We can fit a linear model (LM) to the data, in order to estimate the effective difference in fluorescence between etpC and etpD, and between media. We construct two models, each fitting the normalised fluorescence to a combination of gene
and medium
explanatory variables.
# Fit GLM with interactions
model1 = lm(normalised ~ gene + medium + gene * medium, data=data)
# Fit GLM without interactions
model2 = lm(normalised ~ gene + medium, data=data)
The first thing we can test is whether there is a (statistically) significant difference between the two models. The models differ only by inclusion of an interaction term: the combined effect of changing the gene and the medium. If the fit to the data is much better when we include this interaction we should prefer the more complex model (model1
). Otherwise, we’d prefer the simpler model. The practical interpretation of this is that, if the simpler model (model2
) fits the data about as well as the more complex model (model1
), we can assume that the effect of the gene on fluorescence is essentially independent of the effect of changing medium. If the more complex model fits significantly better, then we can interpret this as there being a combined effect of the medium and gene, interacting in some way, on the measured fluorescence.
# Compare the models
anova(model2, model1)
## Analysis of Variance Table
##
## Model 1: normalised ~ gene + medium
## Model 2: normalised ~ gene + medium + gene * medium
## Res.Df RSS Df Sum of Sq F Pr(>F)
## 1 21 18337557
## 2 20 1118301 1 17219256 307.95 1.29e-13 ***
## ---
## Signif. codes: 0 '***' 0.001 '**' 0.01 '*' 0.05 '.' 0.1 ' ' 1
The comparison produces an ANOVA table comparing the two models. The Df
result is equal to one, meaning that we have a single additional parameter in the more complex model. The very small P-value (10^-13) indicates that the addition of this parameter has a statistically significant effect on the model fit, and that we should prefer the more complex model.

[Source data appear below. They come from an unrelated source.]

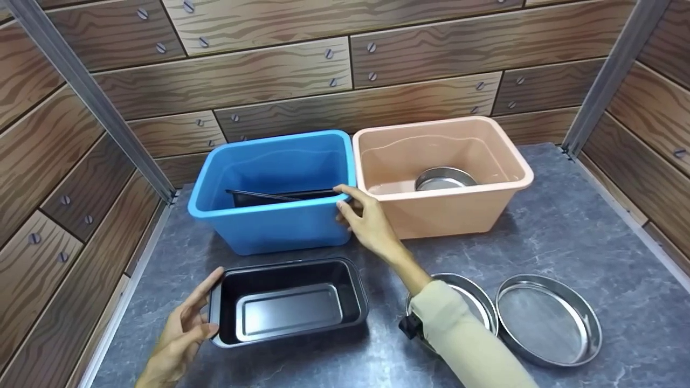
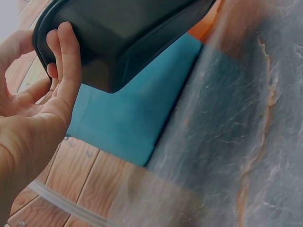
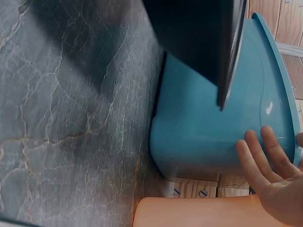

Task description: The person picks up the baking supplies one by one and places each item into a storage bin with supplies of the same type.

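Observation:
My left hand (image 1: 180, 334) holds a black loaf pan (image 1: 291, 307) by its left end, thumb at the rim and fingers against the outside wall. The pan faces up in front of the blue bin (image 1: 285, 229). In the left wrist view the pan's underside and the curled fingers show. My right hand (image 1: 369, 218) is at the blue bin's front right corner, index fingertip over the rim and thumb by the outer wall. In the right wrist view its other fingers (image 3: 258, 161) extend loosely beside the bin. Inside the blue bin lie black pans (image 1: 269, 198), partly hidden by the front wall.
A peach bin (image 1: 436, 213) adjoins the blue one and holds a round metal pan (image 1: 444, 178). Two more round pans lie at the front right: one (image 1: 547, 320) in full view, the other (image 1: 474, 302) partly under my right forearm. Wood-patterned walls enclose the grey marbled table (image 1: 582, 237).

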Motion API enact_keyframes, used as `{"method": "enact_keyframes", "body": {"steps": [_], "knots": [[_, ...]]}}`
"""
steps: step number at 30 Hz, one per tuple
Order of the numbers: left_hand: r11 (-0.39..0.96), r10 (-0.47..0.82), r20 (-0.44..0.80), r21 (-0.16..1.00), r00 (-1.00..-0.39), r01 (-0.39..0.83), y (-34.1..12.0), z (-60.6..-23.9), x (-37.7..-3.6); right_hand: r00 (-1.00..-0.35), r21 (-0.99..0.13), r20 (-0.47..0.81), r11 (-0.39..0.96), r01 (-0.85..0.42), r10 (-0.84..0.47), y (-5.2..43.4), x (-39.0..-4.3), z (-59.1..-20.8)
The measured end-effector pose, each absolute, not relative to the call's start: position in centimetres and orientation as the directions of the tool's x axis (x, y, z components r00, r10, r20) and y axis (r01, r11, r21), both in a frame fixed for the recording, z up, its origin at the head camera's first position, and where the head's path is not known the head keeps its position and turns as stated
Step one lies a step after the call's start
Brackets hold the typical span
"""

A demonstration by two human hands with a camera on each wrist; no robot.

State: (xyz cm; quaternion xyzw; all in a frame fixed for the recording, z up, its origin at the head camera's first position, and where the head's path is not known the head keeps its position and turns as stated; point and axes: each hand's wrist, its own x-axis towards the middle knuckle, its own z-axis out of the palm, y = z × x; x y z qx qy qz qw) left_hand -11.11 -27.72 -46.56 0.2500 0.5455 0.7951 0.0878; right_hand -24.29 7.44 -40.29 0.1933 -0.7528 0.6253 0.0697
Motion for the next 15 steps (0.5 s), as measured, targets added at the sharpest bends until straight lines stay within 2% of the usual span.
{"method": "enact_keyframes", "body": {"steps": [8,15], "knots": [[-0.471,0.385,0.414,0.857,-0.825,0.209,-28.4,-45.1,-10.7,-0.912,-0.918,0.357,0.107,-0.383,-0.204,7.5,-24.7,-40.8],[-0.561,0.319,0.583,0.751,-0.747,0.347,-28.8,-43.8,-10.8,-0.905,-0.908,0.377,0.116,-0.403,-0.195,7.5,-24.7,-40.8]]}}
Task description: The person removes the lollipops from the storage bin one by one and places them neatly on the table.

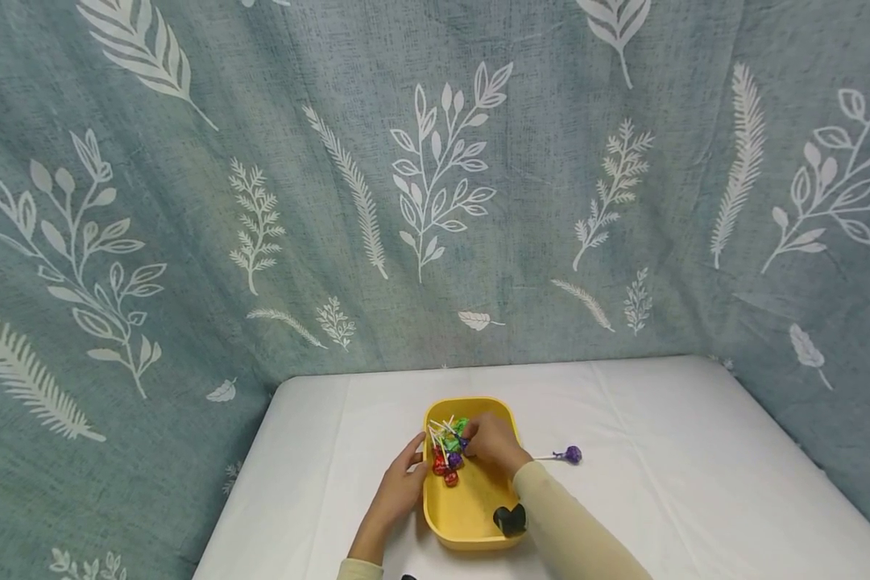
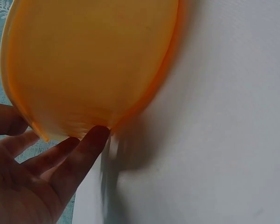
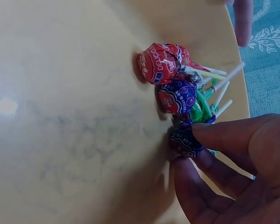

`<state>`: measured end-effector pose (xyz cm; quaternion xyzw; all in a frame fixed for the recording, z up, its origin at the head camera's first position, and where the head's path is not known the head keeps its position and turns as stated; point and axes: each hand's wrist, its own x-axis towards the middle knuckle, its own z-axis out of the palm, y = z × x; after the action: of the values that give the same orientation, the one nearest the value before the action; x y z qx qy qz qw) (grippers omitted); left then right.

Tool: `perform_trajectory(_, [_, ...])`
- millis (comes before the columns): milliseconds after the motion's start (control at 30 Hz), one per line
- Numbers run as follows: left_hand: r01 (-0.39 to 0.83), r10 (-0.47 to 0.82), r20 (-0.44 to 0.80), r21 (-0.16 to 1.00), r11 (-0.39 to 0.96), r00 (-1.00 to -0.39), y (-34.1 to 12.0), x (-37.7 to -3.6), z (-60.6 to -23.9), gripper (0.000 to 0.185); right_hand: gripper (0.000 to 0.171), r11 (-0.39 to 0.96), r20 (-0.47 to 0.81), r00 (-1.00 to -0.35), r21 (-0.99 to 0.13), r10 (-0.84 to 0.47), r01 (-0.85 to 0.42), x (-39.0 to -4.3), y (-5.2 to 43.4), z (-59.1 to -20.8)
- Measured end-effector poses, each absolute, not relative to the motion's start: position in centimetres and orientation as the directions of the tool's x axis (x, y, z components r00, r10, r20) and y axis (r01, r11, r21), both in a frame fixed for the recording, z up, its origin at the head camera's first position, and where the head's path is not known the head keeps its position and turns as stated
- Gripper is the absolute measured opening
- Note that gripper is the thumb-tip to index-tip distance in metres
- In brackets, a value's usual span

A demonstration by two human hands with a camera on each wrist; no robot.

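Observation:
A yellow tray (image 1: pixel 471 541) stands on the white table. My left hand (image 1: pixel 399 487) rests against its left side, with fingers spread and fairly straight along the outer wall; the left wrist view shows the fingertips (image 2: pixel 100 133) right at the tray's edge. Inside the tray, my right hand (image 1: pixel 491 441) pinches a purple-wrapped lollipop (image 3: pixel 185 140) between thumb and fingers, its stick mostly hidden. Beside it lie another purple lollipop (image 3: pixel 177 96), red lollipops (image 3: pixel 158 64) and green-wrapped ones (image 3: pixel 200 111), gathered at the tray's left with their white sticks towards the rim.
To the right of the tray, a purple lollipop (image 1: pixel 573 455) lies on the white tablecloth (image 1: pixel 660 483). A black heart-shaped patch (image 1: pixel 509 519) shows at the tray's near right, by the right sleeve (image 1: pixel 565 524). Leaf-patterned green curtain (image 1: pixel 435 322) hangs behind the table and at both sides.

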<state>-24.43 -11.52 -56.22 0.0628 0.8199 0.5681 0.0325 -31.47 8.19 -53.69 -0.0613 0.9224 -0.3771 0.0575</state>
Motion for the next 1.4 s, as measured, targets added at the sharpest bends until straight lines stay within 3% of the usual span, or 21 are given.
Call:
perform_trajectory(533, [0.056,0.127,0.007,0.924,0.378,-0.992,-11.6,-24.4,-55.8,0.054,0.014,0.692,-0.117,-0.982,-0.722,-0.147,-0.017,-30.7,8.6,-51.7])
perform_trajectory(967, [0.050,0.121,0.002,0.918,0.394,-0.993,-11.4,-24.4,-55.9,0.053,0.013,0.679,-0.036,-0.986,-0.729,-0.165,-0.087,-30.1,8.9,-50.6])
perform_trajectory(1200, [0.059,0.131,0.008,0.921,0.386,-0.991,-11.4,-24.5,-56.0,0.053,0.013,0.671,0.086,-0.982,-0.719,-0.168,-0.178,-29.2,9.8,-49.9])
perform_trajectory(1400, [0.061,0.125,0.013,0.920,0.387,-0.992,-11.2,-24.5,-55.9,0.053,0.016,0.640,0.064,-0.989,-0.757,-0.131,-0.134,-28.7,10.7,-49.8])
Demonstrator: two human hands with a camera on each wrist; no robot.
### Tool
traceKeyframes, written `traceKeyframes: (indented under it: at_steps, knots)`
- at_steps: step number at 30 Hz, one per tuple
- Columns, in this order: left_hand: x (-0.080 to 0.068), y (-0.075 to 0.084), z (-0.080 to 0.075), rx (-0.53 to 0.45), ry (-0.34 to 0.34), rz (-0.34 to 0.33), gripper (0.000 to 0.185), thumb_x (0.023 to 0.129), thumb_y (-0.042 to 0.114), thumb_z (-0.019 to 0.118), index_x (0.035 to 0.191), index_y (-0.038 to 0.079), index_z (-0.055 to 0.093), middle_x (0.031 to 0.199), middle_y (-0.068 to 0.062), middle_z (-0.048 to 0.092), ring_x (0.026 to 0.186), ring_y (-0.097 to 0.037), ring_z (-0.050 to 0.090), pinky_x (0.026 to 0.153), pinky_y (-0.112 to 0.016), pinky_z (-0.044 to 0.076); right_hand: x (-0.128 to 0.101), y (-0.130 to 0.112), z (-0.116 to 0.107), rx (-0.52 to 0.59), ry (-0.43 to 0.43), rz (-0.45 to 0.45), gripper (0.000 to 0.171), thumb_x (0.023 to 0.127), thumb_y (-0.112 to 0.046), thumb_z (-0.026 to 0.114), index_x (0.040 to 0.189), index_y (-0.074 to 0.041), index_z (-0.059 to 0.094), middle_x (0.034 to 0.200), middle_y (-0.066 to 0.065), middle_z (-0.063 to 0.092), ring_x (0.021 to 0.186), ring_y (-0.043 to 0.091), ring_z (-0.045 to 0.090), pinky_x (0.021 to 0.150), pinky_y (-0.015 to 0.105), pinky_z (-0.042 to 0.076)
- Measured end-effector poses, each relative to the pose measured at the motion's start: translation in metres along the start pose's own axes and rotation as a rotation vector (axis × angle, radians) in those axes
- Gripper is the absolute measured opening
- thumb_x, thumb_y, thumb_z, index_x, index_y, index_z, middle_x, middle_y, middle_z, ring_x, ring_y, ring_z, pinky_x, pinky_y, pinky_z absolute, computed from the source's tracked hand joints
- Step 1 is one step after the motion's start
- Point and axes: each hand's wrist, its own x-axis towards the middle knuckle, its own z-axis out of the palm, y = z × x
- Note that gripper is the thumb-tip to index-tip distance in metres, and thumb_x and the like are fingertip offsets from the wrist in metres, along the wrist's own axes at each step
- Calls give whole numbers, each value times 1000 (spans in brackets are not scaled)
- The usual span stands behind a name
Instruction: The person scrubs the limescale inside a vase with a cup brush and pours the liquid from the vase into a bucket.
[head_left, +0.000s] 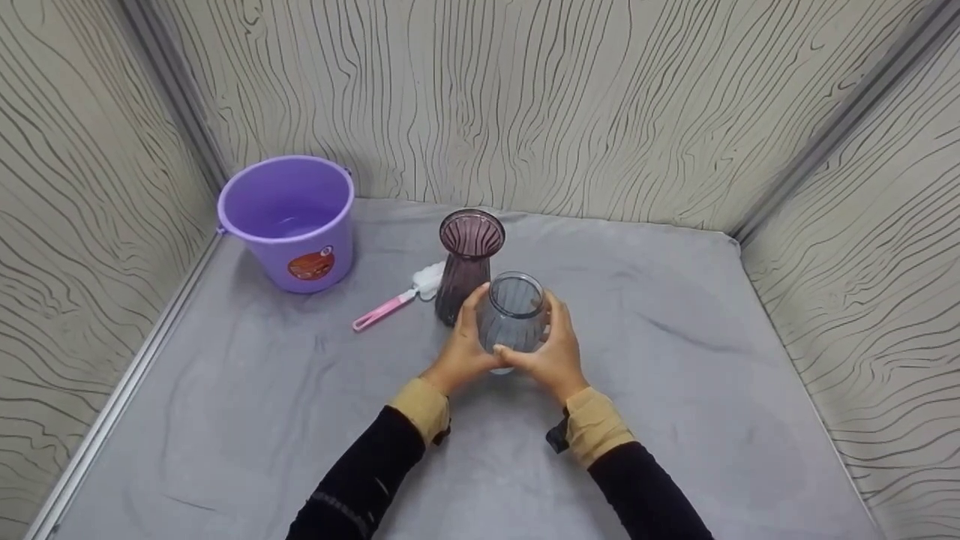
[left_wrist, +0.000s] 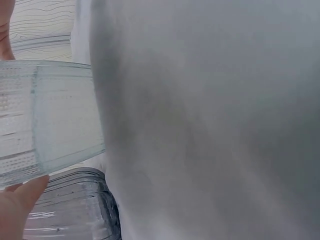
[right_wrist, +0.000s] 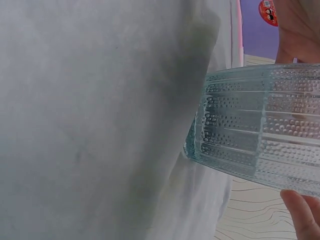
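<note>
Clear glass vase [head_left: 512,315]: ribbed and dimpled, pale blue-grey, held between both of my hands over the middle of the grey cloth [head_left: 675,390]. Whether its base touches the cloth or is lifted just off it I cannot tell.

Left hand [head_left: 465,349]: fingers curled round the vase's left side, gripping it.

Right hand [head_left: 559,352]: fingers curled round the right side, thumb toward me, gripping the same vase. The right wrist view shows the textured wall of the glass close up, with one fingertip [right_wrist: 302,212] under it.

Purple glass vase [head_left: 466,262]: upright, just behind the clear one and slightly to its left, untouched.

Pink-handled brush [head_left: 394,302]: white head, lying flat on the cloth left of the purple vase, near but apart from it.

Lilac bucket [head_left: 289,221]: back left corner, orange label facing me, what looks like a little water inside.

Progress, as I judge it: the clear vase is in hand and nothing more. The brush lies unused, the bucket is well apart, and I see no water in either vase. Any washing appears still to be done.
</note>
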Motion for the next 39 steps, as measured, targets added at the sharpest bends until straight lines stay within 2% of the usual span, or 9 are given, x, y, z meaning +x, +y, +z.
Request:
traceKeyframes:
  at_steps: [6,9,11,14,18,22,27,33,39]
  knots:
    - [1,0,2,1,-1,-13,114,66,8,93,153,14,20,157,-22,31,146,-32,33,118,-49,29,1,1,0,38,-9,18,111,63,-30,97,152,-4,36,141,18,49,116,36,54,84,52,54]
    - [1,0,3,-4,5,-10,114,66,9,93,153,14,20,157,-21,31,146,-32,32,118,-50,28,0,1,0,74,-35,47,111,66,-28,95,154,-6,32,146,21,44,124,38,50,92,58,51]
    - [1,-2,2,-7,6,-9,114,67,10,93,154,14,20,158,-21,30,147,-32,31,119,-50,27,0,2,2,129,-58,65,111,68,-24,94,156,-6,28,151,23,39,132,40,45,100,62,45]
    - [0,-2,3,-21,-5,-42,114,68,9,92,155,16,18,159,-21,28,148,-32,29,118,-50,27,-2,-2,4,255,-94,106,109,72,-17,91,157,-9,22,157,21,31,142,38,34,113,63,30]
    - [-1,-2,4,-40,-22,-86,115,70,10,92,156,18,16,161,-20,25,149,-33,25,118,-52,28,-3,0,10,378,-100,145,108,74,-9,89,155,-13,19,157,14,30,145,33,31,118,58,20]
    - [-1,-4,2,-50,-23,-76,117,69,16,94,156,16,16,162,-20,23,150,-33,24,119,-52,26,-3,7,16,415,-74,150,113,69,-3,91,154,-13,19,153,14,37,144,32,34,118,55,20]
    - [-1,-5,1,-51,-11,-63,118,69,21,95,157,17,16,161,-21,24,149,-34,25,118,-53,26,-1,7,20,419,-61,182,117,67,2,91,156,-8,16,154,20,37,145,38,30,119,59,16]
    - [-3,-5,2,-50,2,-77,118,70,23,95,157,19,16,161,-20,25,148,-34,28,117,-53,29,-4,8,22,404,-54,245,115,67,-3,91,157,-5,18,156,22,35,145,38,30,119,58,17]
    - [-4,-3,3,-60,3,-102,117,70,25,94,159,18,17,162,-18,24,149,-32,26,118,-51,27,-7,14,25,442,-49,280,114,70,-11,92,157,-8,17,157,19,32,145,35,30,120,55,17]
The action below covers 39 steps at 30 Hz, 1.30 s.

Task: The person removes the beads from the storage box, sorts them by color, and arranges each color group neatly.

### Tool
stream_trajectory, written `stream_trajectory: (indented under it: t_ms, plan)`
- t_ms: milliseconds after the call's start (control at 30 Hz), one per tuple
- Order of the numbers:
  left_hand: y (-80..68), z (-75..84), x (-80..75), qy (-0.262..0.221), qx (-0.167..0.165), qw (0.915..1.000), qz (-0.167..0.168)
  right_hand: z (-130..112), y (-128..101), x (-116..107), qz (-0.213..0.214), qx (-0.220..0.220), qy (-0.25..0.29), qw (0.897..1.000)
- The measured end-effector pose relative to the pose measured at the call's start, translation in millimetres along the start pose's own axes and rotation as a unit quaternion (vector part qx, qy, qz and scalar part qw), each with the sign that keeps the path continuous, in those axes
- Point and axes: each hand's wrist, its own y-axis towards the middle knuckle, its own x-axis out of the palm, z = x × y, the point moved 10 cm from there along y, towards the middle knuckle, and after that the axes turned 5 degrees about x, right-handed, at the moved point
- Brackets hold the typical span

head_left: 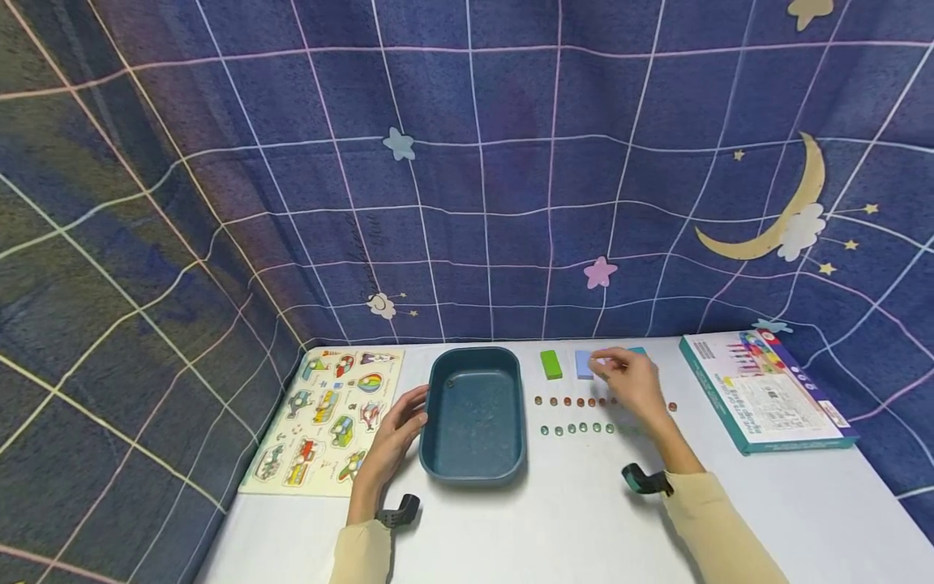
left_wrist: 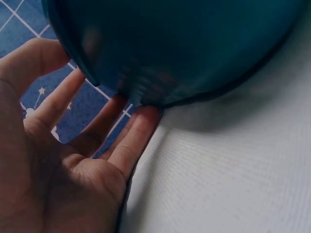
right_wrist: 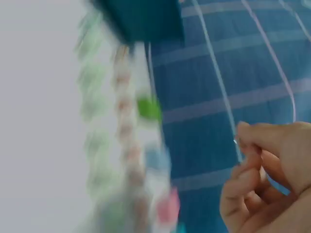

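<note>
A deep teal plastic tub (head_left: 474, 474) stands in the middle of the table. My left hand (head_left: 396, 438) rests against its left side, extended fingers (left_wrist: 131, 145) touching the outer wall and rim. Over the right part of the table my right hand (head_left: 633, 385) is raised, thumb and index finger pinching a tiny shiny piece (right_wrist: 236, 141), mostly hidden by the fingertips. Below it run two rows of small glassy gems, reddish gems (head_left: 567, 401) behind and pale green gems (head_left: 584, 427) in front. The hand covers part of both rows.
Behind the gems lie a green block (head_left: 550, 365), a light blue block (head_left: 584, 365) and a pink block (right_wrist: 168, 206). A picture puzzle board (head_left: 328, 422) lies left of the tub; a flat box (head_left: 766, 393) lies far right. A patterned curtain (head_left: 511, 203) hangs behind.
</note>
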Motion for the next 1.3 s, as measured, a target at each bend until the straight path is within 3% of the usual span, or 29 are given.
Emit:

# Generate a table of the model fit
anova(model1)
## Analysis of Variance Table
##
## Response: normalised
## Df Sum Sq Mean Sq F value Pr(>F)
## gene 1 44587585 44587585 797.42 < 2.2e-16 ***
## medium 1 29825651 29825651 533.41 6.809e-16 ***
## gene:medium 1 17219256 17219256 307.95 1.290e-13 ***
## Residuals 20 1118301 55915
## ---
## Signif. codes: 0 '***' 0.001 '**' 0.01 '*' 0.05 '.' 0.1 ' ' 1
The ANOVA table for the more complex model has very small P-values for all three parameters: gene
, medium
and gene:medium
interaction. This indicates that all three parameters have a statistically significant effect on the measured fluorescence.
# Show model coefficients
model1
##
## Call:
## lm(formula = normalised ~ gene + medium + gene * medium, data = data)
##
## Coefficients:
## (Intercept) geneetpD mediumglycerol
## 297.3 1032.0 535.5
## geneetpD:mediumglycerol
## 3388.1
The model coefficients can be interpreted as follows.
(Intercept)
can be taken to represent a “baseline” fluorescence. In this case, it is the estimated (mean) fluorescence for the gene etpC in MOPS, supplemented with glucose, and has value 297.3 units. All other coefficients represent changes to this baseline.geneetpD
is the estimated effect of changing the gene to etpD (but remaining in the glucose-supplemented medium). The change of gene (in the same medium) is estimated to increase measured fluorescence by 1032 units.mediumglycerol
is the estimated (mean) effect of changing the supplement for the medium from glucose to glycerol, for etpC. This has the value 535.5 units.geneetpD:mediumglycerol
is the estimated (mean) effect of changing both the supplement medium and the gene at the same time. This has the value 3388.1, which is much larger than the estimated additive effect of changing gene or supplement alone (1032 + 535.5 = 1567.5). This can be interpreted to indicate that there is an enhancing effect of the glycerol supplement on etpD-associated fluorescence, greater than would be expected from a linear combination of the individual effects of changing gene or medium supplement.